> _Work instructions_:
Everything in the listing must be repeated exactly, apart from the images.

> _Stored data_:
-*-*-

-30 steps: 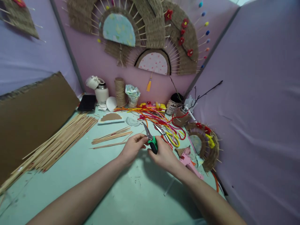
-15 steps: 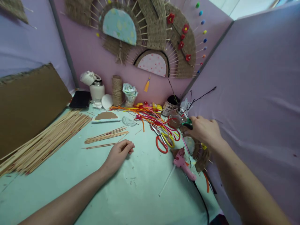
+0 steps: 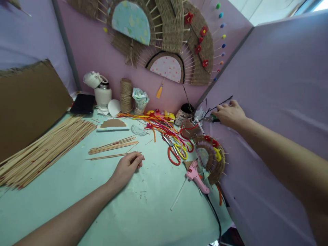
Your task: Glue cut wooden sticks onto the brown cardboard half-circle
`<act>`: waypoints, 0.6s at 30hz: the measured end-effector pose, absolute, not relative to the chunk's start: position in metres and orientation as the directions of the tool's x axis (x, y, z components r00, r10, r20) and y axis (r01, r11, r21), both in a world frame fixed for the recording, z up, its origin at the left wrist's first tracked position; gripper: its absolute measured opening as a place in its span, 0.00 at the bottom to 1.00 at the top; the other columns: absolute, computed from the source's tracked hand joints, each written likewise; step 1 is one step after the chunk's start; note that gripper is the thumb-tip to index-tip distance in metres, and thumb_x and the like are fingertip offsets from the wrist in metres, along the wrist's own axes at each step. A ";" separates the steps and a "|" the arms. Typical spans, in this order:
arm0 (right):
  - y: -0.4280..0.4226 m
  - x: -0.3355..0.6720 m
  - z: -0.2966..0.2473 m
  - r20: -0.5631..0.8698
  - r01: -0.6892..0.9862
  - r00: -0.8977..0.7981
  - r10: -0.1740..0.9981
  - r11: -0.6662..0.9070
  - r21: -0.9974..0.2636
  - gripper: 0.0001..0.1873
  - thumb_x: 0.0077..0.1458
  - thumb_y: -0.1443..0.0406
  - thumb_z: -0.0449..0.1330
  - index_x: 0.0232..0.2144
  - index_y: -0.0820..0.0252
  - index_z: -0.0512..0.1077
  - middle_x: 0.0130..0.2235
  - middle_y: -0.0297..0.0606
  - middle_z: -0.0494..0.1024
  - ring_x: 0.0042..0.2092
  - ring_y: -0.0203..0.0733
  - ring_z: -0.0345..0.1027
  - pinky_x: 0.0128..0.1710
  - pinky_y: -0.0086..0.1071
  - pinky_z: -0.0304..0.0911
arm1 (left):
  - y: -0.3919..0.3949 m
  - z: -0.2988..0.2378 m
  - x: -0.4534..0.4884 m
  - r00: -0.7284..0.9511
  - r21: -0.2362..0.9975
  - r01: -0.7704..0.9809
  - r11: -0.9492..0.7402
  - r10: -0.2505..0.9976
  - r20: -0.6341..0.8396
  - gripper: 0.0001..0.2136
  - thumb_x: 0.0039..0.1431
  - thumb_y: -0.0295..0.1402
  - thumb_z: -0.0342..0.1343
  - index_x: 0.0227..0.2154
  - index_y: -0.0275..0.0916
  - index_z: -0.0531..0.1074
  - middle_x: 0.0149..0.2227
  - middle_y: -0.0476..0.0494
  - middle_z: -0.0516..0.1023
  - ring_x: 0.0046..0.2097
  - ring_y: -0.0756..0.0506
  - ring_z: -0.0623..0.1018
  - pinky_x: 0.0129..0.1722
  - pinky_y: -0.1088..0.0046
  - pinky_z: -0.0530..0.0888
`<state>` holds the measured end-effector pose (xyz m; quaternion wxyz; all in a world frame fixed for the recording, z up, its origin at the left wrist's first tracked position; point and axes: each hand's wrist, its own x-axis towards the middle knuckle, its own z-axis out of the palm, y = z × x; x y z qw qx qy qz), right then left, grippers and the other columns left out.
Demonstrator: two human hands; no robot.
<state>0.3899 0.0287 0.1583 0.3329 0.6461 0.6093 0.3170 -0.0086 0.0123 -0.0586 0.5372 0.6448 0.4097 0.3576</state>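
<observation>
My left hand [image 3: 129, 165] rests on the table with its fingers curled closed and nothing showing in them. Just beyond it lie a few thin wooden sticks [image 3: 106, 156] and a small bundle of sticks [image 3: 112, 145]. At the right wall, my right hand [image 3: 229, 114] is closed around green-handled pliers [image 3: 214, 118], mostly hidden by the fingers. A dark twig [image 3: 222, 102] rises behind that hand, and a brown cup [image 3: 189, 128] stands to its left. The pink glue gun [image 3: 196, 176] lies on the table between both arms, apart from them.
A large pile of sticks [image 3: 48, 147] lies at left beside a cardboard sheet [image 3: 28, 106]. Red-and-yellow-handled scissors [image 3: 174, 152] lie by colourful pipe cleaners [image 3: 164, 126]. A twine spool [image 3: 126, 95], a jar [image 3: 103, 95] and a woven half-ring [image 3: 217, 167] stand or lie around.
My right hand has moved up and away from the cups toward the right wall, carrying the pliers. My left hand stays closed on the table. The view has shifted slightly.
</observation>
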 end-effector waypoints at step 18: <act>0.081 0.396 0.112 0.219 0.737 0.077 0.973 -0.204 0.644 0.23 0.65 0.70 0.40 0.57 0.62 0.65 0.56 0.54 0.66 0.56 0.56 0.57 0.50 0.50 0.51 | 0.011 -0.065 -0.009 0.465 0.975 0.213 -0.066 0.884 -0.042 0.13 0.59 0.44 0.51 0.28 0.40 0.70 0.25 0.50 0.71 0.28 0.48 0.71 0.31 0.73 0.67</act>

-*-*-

> _Exercise solution_:
-30 steps: 
-15 steps: 
+0 steps: 
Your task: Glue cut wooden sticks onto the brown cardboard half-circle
`<act>`: waypoints, 0.6s at 30hz: the measured end-effector pose, absolute, not relative to the chunk's start: position in metres and orientation as the directions of the tool's x axis (x, y, z components r00, r10, r20) and y axis (r01, r11, r21), both in a world frame fixed for the recording, z up, its origin at the left wrist's first tracked position; gripper: its absolute measured opening as a place in its span, 0.00 at the bottom to 1.00 at the top; the other columns: absolute, computed from the source's tracked hand joints, each written likewise; step 1 is one step after the chunk's start; note that gripper is the thumb-tip to index-tip distance in metres, and thumb_x and the like are fingertip offsets from the wrist in metres, along the wrist's own axes at each step. A ";" separates the steps and a "|" the arms. Typical spans, in this order:
arm0 (right):
  - y: -0.4280..0.4226 m
  - x: -0.3355..0.6720 m
  - z: -0.2966..0.2473 m
  - r20: -0.5631..0.8698
  - r01: -0.6892..0.9862
  - r00: -0.8977..0.7981
  - r10: -0.1740..0.9981
  - r11: -0.6662..0.9070
  - r21: -0.9974..0.2636
  - gripper: 0.0001..0.1873
  - thumb_x: 0.0077..0.1458
  - thumb_y: -0.1443..0.0406
  - thumb_z: -0.0449..0.1330
  - index_x: 0.0232..0.2144
  - index_y: -0.0820..0.0252
  - index_z: -0.0512..0.1077
  - middle_x: 0.0130..0.2235
  - middle_y: -0.0297..0.0606
  - middle_z: -0.0494..0.1024
  - ring_x: 0.0042..0.2092
  - ring_y: -0.0203..0.0733
  - ring_z: -0.0345..0.1027
  - pinky_x: 0.0128..0.1710
  - pinky_y: -0.0086..0.1071
  - pinky_z: -0.0304..0.0911
arm1 (left):
  - y: -0.3919..0.3949 m
  - z: -0.2988..0.2378 m
  - x: -0.4534..0.4884 m
  - r00: -0.7284..0.9511
  - r21: -0.2362..0.9975
  - r01: -0.7704..0.9809
  - r11: -0.9492..0.7402
  - r10: -0.2505..0.9976
  - r20: -0.6341..0.8396
  - gripper: 0.0001..0.2136
  - thumb_x: 0.0039..0.1431
  - thumb_y: -0.0295..0.1402
  - thumb_z: -0.0342..0.1343
  - index_x: 0.0227..0.2154
  - index_y: -0.0275..0.0916
  - index_z: -0.0531..0.1074
  - middle_x: 0.0149..0.2227
  - middle_y: -0.0476..0.0494
  - middle_z: -0.0516..0.1023
  - ring_x: 0.0046..0.2097
  - ring_y: -0.0756..0.0506
  - ring_z: -0.0623..0.1018
  - pinky_x: 0.0129..0.1722
  - pinky_y: -0.1088..0.0046
  - pinky_z: -0.0530..0.0888
`<state>` holds the measured end-effector pose (xyz m; quaternion wxyz; all in a world frame fixed for the recording, z up, its origin at the left wrist's first tracked position; point and axes: each hand's wrist, its own x-axis towards the middle knuckle, its own z-axis out of the palm, y = z × x; x y z qw qx qy qz), right then left, grippers and the other columns left out.
Demonstrator: two human hands; no robot.
<state>0.3899 0.0287 0.1583 0.3329 0.6461 0.6093 0.3170 -0.0086 0.0123 -0.0586 0.5372 0.6448 0.4097 0.3576</state>
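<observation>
My left hand [image 3: 129, 165] rests on the table with its fingers curled closed and nothing showing in them. Just beyond it lie a few thin wooden sticks [image 3: 106, 156] and a small bundle of sticks [image 3: 112, 145]. At the right wall, my right hand [image 3: 229, 114] is closed around green-handled pliers [image 3: 214, 118], mostly hidden by the fingers. A dark twig [image 3: 222, 102] rises behind that hand, and a brown cup [image 3: 189, 128] stands to its left. The pink glue gun [image 3: 196, 176] lies on the table between both arms, apart from them.
A large pile of sticks [image 3: 48, 147] lies at left beside a cardboard sheet [image 3: 28, 106]. Red-and-yellow-handled scissors [image 3: 174, 152] lie by colourful pipe cleaners [image 3: 164, 126]. A twine spool [image 3: 126, 95], a jar [image 3: 103, 95] and a woven half-ring [image 3: 217, 167] stand or lie around.
My right hand has moved up and away from the cups toward the right wall, carrying the pliers. My left hand stays closed on the table. The view has shifted slightly.
</observation>
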 end-effector waypoints at step 18: <act>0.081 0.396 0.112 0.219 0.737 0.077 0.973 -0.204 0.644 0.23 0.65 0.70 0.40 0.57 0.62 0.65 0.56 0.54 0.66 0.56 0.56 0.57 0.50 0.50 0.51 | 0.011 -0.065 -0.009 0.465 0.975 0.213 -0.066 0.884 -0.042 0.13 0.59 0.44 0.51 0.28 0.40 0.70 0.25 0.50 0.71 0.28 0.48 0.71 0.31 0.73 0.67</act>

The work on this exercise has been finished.